*Instructions to follow*:
Return every line of the records that includes the string "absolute".

*Data supplied*:
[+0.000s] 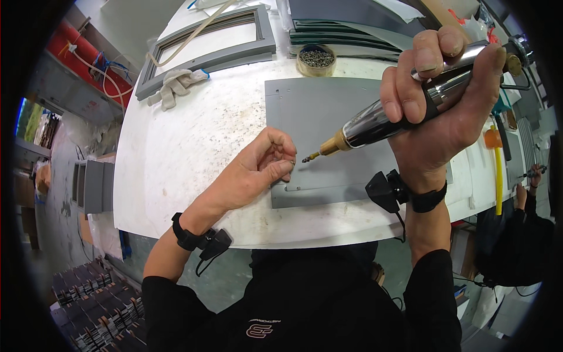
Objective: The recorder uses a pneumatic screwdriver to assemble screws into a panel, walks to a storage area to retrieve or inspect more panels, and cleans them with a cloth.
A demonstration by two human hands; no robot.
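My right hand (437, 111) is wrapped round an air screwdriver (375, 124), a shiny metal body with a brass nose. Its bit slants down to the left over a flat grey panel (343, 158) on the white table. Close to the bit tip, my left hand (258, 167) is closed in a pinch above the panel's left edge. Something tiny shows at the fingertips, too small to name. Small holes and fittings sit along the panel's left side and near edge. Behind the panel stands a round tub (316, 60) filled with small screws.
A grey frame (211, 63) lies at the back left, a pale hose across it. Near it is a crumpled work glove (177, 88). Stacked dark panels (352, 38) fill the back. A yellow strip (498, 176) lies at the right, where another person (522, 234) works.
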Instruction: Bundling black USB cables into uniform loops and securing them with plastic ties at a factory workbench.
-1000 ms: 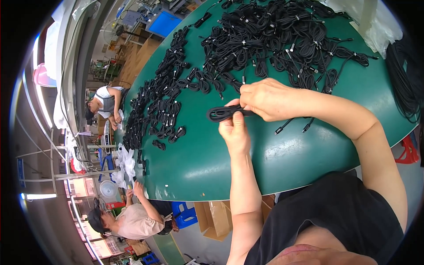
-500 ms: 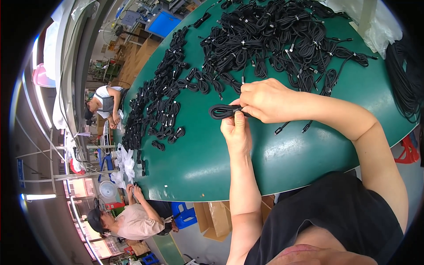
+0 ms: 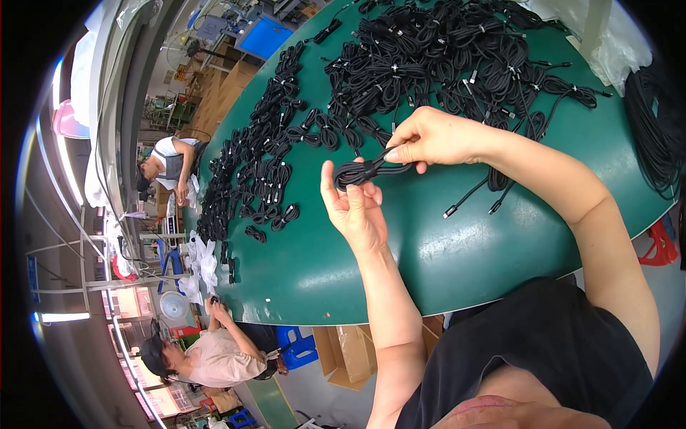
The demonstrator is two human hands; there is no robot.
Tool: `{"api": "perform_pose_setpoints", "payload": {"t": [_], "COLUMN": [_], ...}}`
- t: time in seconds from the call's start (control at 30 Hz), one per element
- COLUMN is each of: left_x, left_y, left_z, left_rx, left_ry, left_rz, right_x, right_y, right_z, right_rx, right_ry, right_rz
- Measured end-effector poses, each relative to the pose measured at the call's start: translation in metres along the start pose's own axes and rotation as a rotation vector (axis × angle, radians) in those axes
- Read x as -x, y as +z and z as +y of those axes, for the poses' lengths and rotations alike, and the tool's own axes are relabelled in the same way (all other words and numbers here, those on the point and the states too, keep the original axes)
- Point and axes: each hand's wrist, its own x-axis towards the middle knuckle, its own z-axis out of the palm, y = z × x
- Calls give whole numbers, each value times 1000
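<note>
A coiled black cable, bundled with a dark band round its middle, is held above the green table in front of me. My left hand holds the loop end from below between thumb and fingers, its index finger stretched up beside the loops. My right hand pinches the other end of the bundle beyond the band. Its lower fingers curl partly behind the cable. Two cable ends with metal plugs lie on the table below the right wrist.
A big heap of coiled black cables covers the far side of the green table. More bundles spread along its left. A large black cable coil and clear plastic bags are at the right. Two people work at the left edge.
My left hand has shifted left and its index finger has straightened. My right hand has drawn back right and loosened from around the bundle's middle, uncovering the band.
</note>
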Motion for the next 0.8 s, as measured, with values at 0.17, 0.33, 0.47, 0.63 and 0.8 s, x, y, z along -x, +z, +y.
{"api": "perform_pose_setpoints", "payload": {"t": [0.17,0.33,0.47,0.63,0.8], "left_x": [0,-8,-24,-19,-10], "left_y": [-6,-22,-50,-54,-32], "left_z": [4,2,13,-5,-11], "left_rx": [-20,-193,239,239,-98], "left_ry": [-53,-266,135,-154,-265], "left_rz": [-46,42,359,402,187], "right_x": [-10,-23,-22,-27,-27], "right_y": [-15,-12,-3,21,20], "right_z": [18,40,50,78,70], "right_rx": [-82,467,753,1075,1096], "right_ry": [111,59,-223,-435,-343], "right_rz": [-157,-5,172,147,68]}}
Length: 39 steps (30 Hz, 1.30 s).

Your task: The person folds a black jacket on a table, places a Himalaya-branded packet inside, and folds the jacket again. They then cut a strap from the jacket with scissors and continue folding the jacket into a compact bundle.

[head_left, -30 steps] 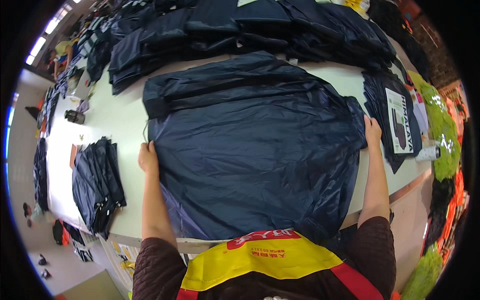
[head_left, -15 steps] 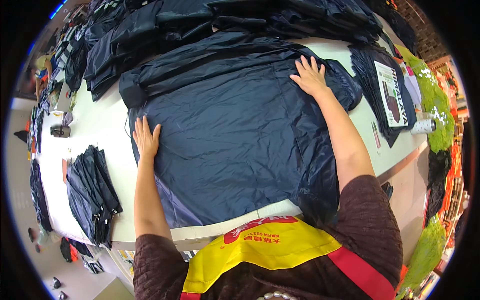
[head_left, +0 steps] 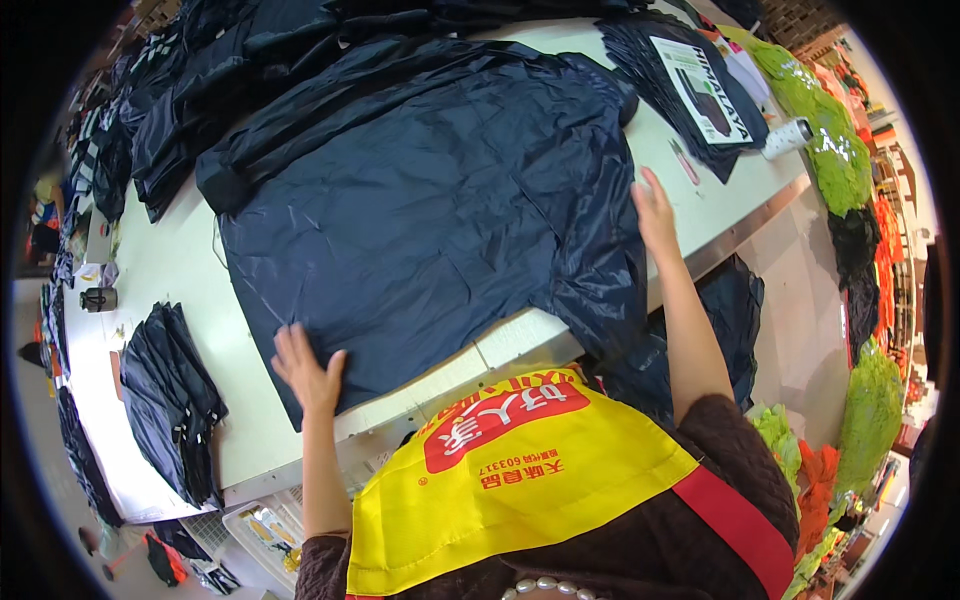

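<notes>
A dark navy garment (head_left: 420, 210) of thin, shiny fabric lies spread and wrinkled on the white table (head_left: 250, 440). Its far edge is bunched into folds, and its near right part hangs over the table's edge. My left hand (head_left: 308, 372) rests flat on the garment's near left corner, fingers stretched and thumb apart. At the right edge of the cloth is my right hand (head_left: 654, 215), turned on its side with the fingers straight. It holds nothing; whether it touches the fabric I cannot tell.
Dark garments (head_left: 240, 90) are heaped along the far side. A stack of dark pieces (head_left: 172, 400) lies at left, near a dark cup (head_left: 98, 299). At right are a dark stack under a printed bag (head_left: 700, 90), thread snips (head_left: 685, 162), a white cone (head_left: 787, 138) and green cloth (head_left: 815, 120).
My right hand has left the garment's far right area and come nearer, to its right edge. My left hand has slid toward me to the near corner. The view has turned and shifted.
</notes>
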### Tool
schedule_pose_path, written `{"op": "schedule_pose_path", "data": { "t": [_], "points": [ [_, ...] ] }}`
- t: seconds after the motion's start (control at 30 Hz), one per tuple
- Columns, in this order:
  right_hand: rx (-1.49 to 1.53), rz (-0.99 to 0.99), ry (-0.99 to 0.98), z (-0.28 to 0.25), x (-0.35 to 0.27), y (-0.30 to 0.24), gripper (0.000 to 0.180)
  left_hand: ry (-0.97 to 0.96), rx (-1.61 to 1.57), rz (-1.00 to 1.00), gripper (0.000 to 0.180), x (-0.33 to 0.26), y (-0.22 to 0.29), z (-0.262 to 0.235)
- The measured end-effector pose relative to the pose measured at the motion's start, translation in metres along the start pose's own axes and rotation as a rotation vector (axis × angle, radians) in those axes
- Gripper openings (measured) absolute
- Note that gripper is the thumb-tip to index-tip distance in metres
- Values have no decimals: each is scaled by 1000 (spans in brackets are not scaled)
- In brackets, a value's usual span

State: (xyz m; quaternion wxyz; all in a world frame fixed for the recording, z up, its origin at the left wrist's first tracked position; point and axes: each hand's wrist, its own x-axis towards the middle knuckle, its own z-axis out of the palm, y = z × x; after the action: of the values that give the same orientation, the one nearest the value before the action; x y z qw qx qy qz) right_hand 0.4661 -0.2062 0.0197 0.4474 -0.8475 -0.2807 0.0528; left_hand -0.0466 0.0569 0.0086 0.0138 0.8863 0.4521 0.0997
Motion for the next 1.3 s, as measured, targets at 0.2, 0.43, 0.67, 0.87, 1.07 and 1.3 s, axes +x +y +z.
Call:
{"op": "schedule_pose_path", "data": {
  "t": [0.2, 0.43, 0.67, 0.87, 1.07, 1.3],
  "points": [
    [418, 679, 557, -34, -211, 103, 46, -314, -630, 823, 61, 14, 187, 16],
    [1758, 951, -52, 70, -267, 42, 58, -435, -586, 1021, 60, 33, 281, 58],
    [979, 227, 689, -19, -187, -92, 18, -403, -530, 1082, 66, 26, 271, 66],
    [-201, -761, 1, 55, -179, -159, 28, -572, -336, 1036, 67, -2, 263, 61],
    [-498, -473, -391, 87, -163, -89, 41, -247, -434, 647, 69, -59, 101, 10],
    [-363, -906, -434, 84, -205, -63, 45, 113, -492, -489, 51, -75, -91, -14]
  ]
}}
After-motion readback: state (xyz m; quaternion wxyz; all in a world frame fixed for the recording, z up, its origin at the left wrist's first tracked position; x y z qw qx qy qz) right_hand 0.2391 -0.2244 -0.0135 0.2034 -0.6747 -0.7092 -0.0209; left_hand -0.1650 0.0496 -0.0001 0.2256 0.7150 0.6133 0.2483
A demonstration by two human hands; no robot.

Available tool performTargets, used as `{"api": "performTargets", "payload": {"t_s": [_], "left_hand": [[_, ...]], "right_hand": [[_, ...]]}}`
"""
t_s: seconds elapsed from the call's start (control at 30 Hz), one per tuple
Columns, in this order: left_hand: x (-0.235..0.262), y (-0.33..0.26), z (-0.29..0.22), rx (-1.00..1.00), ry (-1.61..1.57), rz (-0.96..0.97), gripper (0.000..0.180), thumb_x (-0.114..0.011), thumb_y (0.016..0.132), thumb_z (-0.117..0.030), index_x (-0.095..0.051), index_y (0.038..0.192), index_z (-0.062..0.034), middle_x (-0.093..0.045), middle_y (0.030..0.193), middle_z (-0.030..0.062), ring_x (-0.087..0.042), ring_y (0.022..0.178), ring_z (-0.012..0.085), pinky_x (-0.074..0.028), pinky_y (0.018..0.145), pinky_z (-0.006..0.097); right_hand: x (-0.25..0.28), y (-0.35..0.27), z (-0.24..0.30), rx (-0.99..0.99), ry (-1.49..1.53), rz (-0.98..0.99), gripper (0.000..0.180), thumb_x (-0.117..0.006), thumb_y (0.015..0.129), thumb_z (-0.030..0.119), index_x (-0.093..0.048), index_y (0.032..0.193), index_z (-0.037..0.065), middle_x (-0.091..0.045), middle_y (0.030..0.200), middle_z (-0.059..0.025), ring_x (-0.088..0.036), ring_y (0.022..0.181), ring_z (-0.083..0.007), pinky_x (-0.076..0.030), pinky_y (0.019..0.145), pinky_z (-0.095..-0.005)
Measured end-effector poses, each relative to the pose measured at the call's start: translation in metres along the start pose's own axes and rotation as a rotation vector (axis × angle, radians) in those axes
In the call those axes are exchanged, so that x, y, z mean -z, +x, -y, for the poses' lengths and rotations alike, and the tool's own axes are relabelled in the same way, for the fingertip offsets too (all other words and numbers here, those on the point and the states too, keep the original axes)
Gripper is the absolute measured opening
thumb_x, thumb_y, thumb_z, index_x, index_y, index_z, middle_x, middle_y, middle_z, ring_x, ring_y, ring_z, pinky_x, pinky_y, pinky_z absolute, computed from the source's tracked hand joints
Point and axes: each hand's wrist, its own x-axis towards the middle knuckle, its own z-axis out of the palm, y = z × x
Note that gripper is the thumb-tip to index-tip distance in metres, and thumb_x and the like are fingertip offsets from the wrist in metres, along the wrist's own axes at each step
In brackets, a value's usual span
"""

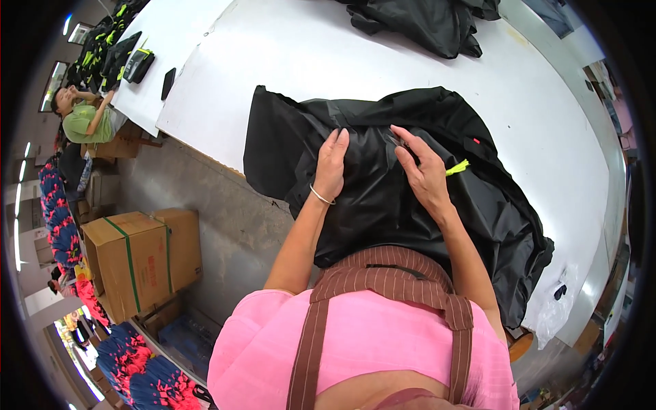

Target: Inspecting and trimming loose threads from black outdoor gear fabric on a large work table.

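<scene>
A large black garment-like piece of shiny cloth (372, 198) lies bunched on the table edge and hangs down against my apron. My left hand (331, 164), with a bangle at its wrist, rests on its upper left part, fingers together and closed on a fold. Facing it, my right hand (424, 167) has thumb and fingers curled round a small dark thing that looks like thread snips, mostly hidden. Beside that wrist a yellow-green strip (456, 167) sticks out; what it is fixed to cannot be seen. A small red tag (476, 141) shows on the cloth's right part.
The white table (273, 51) carries more black cloth (424, 24) at its far side, a dark phone (169, 83) and a black pouch (139, 65). A clear plastic bag (552, 307) lies right. Cardboard boxes (147, 260) stand on the left floor. A person in green (89, 119) sits far left.
</scene>
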Motion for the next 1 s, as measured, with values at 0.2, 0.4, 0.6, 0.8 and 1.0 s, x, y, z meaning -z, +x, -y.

*Task solution*:
- Gripper openings (measured) absolute
Gripper is the absolute measured opening
thumb_x, thumb_y, thumb_z, index_x, index_y, index_z, middle_x, middle_y, middle_z, ring_x, ring_y, ring_z, pinky_x, pinky_y, pinky_z absolute, computed from the source's tracked hand joints

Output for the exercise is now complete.